GOAL OF THE EXERCISE – Search the data below for the string "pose" and copy all lines where it shows up.

DATA EXTRACT –
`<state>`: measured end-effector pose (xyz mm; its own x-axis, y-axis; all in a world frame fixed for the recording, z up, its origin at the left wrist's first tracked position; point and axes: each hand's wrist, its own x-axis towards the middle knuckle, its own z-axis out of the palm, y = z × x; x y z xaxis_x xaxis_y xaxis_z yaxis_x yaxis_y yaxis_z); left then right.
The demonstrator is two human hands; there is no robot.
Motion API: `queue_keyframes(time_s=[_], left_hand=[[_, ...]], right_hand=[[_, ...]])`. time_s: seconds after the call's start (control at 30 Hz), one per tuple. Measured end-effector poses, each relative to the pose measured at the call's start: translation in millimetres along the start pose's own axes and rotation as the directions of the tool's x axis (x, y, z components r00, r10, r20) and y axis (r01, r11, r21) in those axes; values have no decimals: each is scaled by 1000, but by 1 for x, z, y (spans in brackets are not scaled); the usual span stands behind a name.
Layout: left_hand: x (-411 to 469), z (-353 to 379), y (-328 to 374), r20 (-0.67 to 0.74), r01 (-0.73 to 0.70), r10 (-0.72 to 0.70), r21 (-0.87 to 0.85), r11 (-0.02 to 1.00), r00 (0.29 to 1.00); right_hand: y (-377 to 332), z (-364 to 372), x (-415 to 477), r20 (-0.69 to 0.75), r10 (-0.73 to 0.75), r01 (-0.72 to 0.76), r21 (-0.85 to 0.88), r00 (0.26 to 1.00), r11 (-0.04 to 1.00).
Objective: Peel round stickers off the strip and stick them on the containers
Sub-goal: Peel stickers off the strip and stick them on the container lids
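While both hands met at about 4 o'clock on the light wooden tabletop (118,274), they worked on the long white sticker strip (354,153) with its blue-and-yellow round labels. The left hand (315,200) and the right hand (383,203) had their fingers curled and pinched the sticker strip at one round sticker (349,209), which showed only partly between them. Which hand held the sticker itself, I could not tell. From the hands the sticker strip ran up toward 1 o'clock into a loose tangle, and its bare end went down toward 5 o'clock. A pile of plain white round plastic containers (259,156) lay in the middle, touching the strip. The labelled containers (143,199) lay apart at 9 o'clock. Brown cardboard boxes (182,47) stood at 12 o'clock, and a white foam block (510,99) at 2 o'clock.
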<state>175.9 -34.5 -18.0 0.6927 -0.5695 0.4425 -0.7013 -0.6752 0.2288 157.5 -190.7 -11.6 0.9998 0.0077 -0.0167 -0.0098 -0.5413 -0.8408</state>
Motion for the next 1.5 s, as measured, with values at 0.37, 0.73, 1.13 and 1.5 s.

SOLUTION FOR THIS TASK –
`<state>`: measured end-effector pose (xyz mm; its own x-axis, y-axis; all in a world frame fixed for the recording, z up, its origin at the left wrist's first tracked position; point and axes: each hand's wrist, its own x-axis towards the middle knuckle, its own z-axis out of the palm, y = z × x; x y z xaxis_x xaxis_y xaxis_z yaxis_x yaxis_y yaxis_z); left then right.
Motion API: `queue_keyframes(time_s=[_], left_hand=[[_, ...]], right_hand=[[_, ...]])`. time_s: seconds after the call's start (control at 30 Hz), one per tuple. Measured end-effector poses, each relative to the pose measured at the call's start: translation in millimetres along the start pose's own axes and rotation as the directions of the tool's x axis (x, y, z components r00, r10, r20) and y axis (r01, r11, r21) in those axes; values have no decimals: each is scaled by 1000, but by 1 for x, z, y (spans in brackets are not scaled); the usual span stands behind a name.

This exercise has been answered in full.